I had never been to such a wedding, and you made it into whatever it was.
I've always been rather shy and reserved, but that wedding changed me. Whenever I go to a wedding, my memory of you being m'sameach that kallah challenges me to be you. Though most weddings are happier than the one we went to in Israel, there is still a need.
Since I came home, you wouldn't recognize me at weddings. Sometimes I don't even recognize myself in the girl dancing away in the inner circle.
You changed me Shulie.
But that's really not the end of it. Until that night I was always a little wary of you because our personalities are so different. But that night, Shulie, you changed my perspective. There was no way in the world that I, or anyone with my type of personality, could have done what needed to be done. What you did. It made me appreciate you so much more, and recognize that there is a need for every type in this world. I realized that while I would do a chessed for someone with (or without) a smile, you'd do it with a song and a cheer. When I would drag my feet do something, you'd dance to do it.

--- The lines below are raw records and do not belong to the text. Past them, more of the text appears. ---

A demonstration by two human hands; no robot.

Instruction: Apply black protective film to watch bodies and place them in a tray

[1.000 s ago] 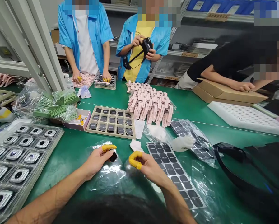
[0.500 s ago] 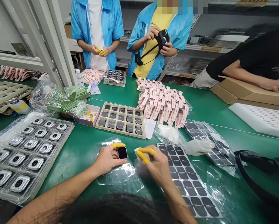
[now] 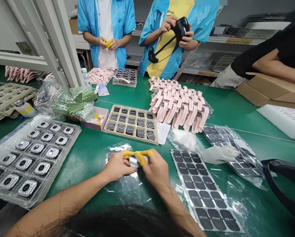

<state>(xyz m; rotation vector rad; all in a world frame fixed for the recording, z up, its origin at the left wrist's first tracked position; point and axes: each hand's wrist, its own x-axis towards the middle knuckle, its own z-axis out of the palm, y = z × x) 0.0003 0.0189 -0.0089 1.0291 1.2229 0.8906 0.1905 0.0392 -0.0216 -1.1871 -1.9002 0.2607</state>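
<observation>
My left hand (image 3: 116, 166), a yellow finger cot on it, holds a square smartwatch body (image 3: 134, 161) without a strap. Its glass catches a pale reflection. Close against the watch's right edge is my right hand (image 3: 157, 168), also in yellow finger cots, its fingers pinched on a small white cloth that is mostly hidden. Beneath both hands lie clear plastic film sheets (image 3: 127, 191). To the right is a sheet of dark square stickers (image 3: 204, 197). Behind the hands stands a beige tray (image 3: 100, 130) with dark square pieces in its pockets.
At left sits a clear tray (image 3: 52, 169) of watch bodies. Pink-strapped watches (image 3: 182, 105) are piled at the back, green straps (image 3: 80, 110) beside a small box (image 3: 105, 123). A white bottle (image 3: 218, 154) lies at right near a black headband (image 3: 273, 184). Two co-workers stand opposite; another leans at right.
My right hand has moved left and up to the watch, from a short way off. The watch has tilted, its dark glass now shining pale. The whole view has shifted slightly.
</observation>
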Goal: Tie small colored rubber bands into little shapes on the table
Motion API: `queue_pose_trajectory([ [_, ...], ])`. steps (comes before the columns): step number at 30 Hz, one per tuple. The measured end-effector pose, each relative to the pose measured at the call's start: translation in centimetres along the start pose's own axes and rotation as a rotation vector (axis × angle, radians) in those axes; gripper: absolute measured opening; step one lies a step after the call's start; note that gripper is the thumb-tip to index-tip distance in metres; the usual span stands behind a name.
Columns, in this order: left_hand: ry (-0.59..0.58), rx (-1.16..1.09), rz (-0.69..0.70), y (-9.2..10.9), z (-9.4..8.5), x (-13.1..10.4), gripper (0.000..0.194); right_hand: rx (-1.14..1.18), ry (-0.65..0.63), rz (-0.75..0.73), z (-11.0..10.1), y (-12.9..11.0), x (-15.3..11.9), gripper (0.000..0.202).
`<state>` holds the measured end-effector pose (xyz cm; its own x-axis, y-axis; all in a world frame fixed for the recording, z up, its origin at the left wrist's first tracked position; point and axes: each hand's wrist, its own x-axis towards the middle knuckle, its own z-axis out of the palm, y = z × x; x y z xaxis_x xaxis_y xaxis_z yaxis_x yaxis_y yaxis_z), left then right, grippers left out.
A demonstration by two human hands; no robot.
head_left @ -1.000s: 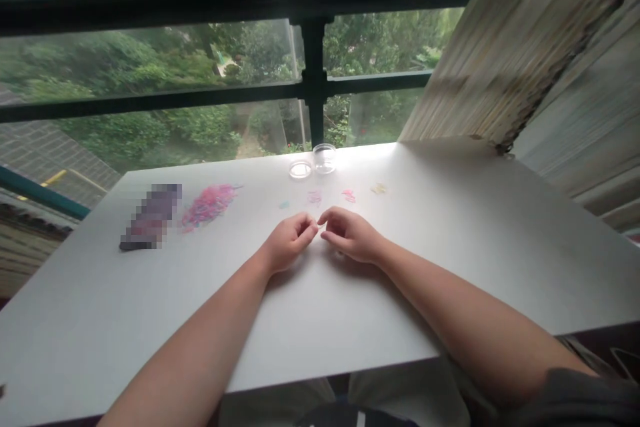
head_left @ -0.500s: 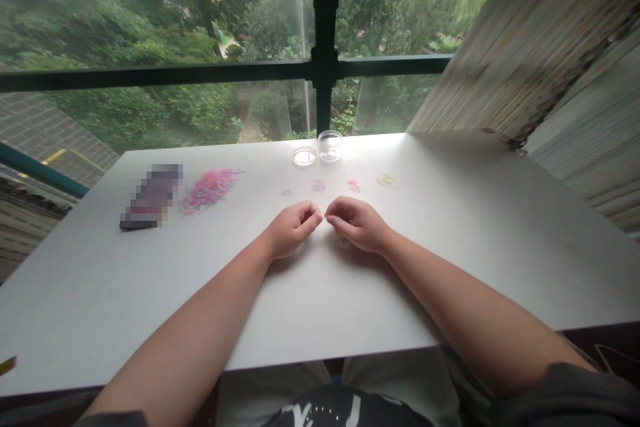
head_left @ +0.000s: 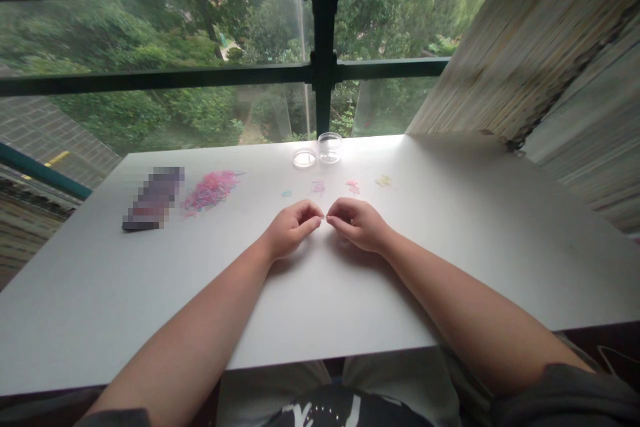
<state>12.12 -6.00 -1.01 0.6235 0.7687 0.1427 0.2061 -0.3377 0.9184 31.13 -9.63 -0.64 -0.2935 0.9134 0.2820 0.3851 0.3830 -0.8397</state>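
Note:
My left hand (head_left: 295,228) and my right hand (head_left: 357,223) meet over the middle of the white table, thumb and forefinger of each pinched, with the fingertips nearly touching. A tiny pale bit shows between them, too small to name. Just beyond the hands lie small groups of thin coloured loops that look like little rubber bands: teal (head_left: 286,193), pinkish-purple (head_left: 319,187), red-pink (head_left: 353,186) and yellow (head_left: 384,180). A larger mixed pile (head_left: 213,191), mostly pink and purple, is spread to the left.
Near the window edge of the table (head_left: 500,247) stands a clear round jar (head_left: 330,149), its round clear lid (head_left: 305,159) beside it. A blurred-out flat object (head_left: 154,199) lies left of the pile. Curtains (head_left: 465,47) hang at the right.
The fingertips of my two hands are slightly further apart, and the pale bit between them shows more. The view has shifted a little; the things on the table stay put.

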Motion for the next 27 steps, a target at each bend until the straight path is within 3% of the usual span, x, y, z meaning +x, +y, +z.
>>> queue_pose_trajectory([
  [15,0.013,0.105,0.011,0.17,0.05,-0.04,0.019,-0.060,-0.011,-0.018,-0.20,0.11,0.00,0.016],
  [27,0.000,0.052,-0.011,0.54,0.23,-0.08,0.017,-0.047,-0.013,-0.051,-0.14,0.17,0.04,0.008],
])
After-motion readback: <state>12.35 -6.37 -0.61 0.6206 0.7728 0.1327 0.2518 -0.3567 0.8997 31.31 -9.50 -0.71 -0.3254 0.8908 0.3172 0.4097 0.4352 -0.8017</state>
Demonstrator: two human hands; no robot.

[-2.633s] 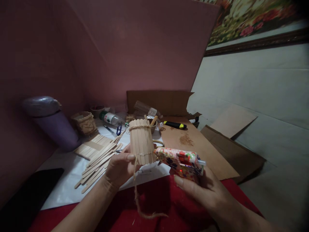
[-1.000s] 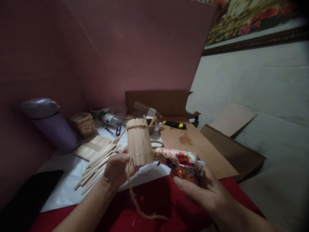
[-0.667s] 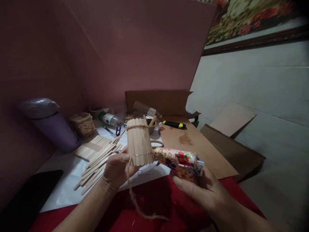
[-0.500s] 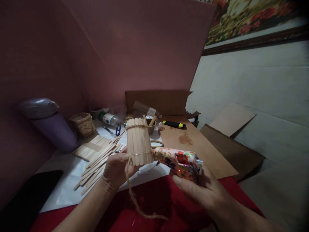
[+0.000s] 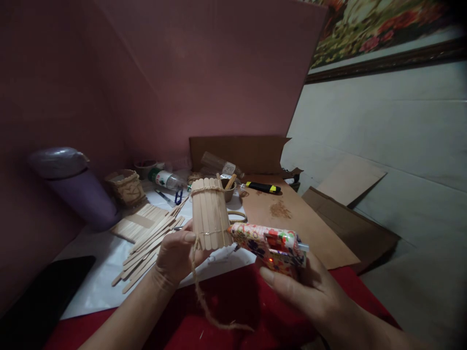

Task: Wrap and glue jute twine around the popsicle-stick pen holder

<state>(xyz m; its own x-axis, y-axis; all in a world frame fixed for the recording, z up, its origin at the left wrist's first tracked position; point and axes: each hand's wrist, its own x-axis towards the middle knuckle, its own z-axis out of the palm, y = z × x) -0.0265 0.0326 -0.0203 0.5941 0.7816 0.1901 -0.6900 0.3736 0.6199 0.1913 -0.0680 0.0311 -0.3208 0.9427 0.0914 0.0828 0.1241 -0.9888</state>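
Observation:
My left hand (image 5: 178, 253) grips a cup-shaped holder (image 5: 209, 211) covered in upright popsicle sticks. Twine circles it near the top, and a glossy line of glue runs across its lower part. From its lower left side a loose length of twine (image 5: 204, 304) hangs down over the red cloth. In my right hand (image 5: 302, 287) is a flower-patterned hot glue gun (image 5: 255, 238) with a red light lit and a glue stick poking out of its back. The gun's tip is at the holder's lower right edge; whether it touches I cannot tell.
Loose popsicle sticks (image 5: 149, 253) lie left on white paper (image 5: 83, 291). A purple bottle (image 5: 83, 189), a carved-looking pot (image 5: 126, 188) and plastic bottles (image 5: 166, 179) stand or lie behind. A utility knife (image 5: 262, 187) rests on the cardboard (image 5: 292, 218). A dark flat object (image 5: 47, 291) is front left.
The glue gun has shifted very slightly, its tip staying by the holder's right edge. My left hand and the holder are almost still.

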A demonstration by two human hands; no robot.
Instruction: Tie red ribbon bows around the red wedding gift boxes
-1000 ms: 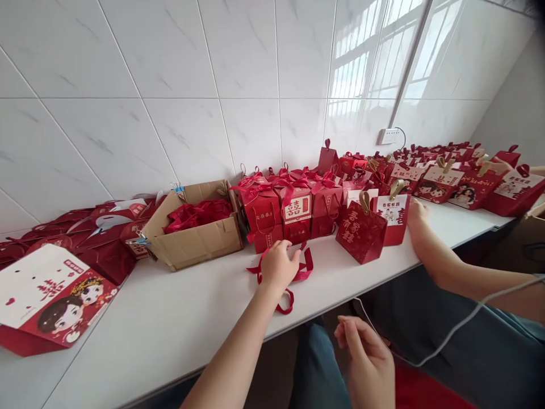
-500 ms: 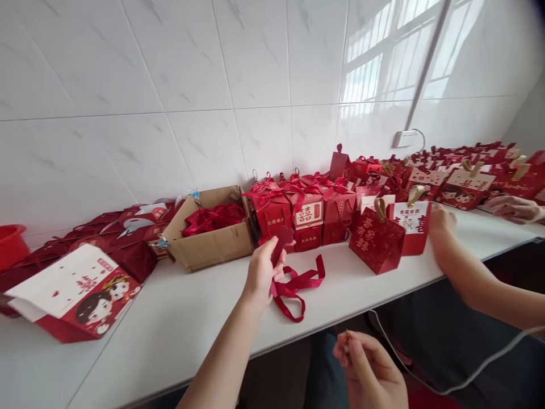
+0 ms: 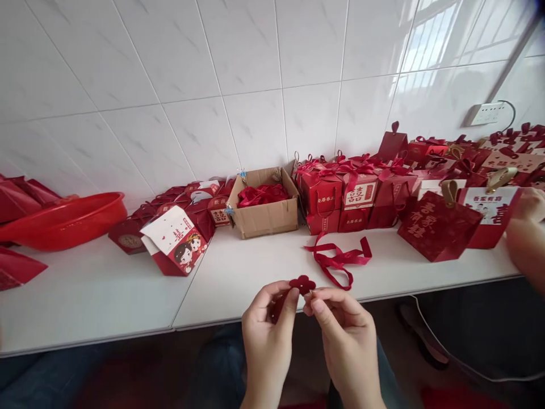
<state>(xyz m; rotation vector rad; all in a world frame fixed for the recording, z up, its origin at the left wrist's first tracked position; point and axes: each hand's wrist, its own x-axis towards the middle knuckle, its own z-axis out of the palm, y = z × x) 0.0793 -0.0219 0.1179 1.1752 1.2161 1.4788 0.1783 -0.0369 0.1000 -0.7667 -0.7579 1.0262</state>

There is a depth to you that I saw for the first time that night, and it changed me and my view of the world.
This may seem like a random time to think of all this, but it's really not. About two weeks ago, someone I know made a chasuna. I wasn't invited for the chupa or the meal, so I wasn't going to go. But then someone told my mother that she had heard that there weren't going to be so many people there. So I went. But only in your zchus - only because I remembered how much of a difference you made at that chasuna in Israel. I can't say that I did as much for that wedding as you could have, but my presence definitely helped.
I wanted to thank you for everything, Shulie, for the influence you didn't know you had on me. And I ask you to continue doing what you have been doing so you can continue to inspire the world at large.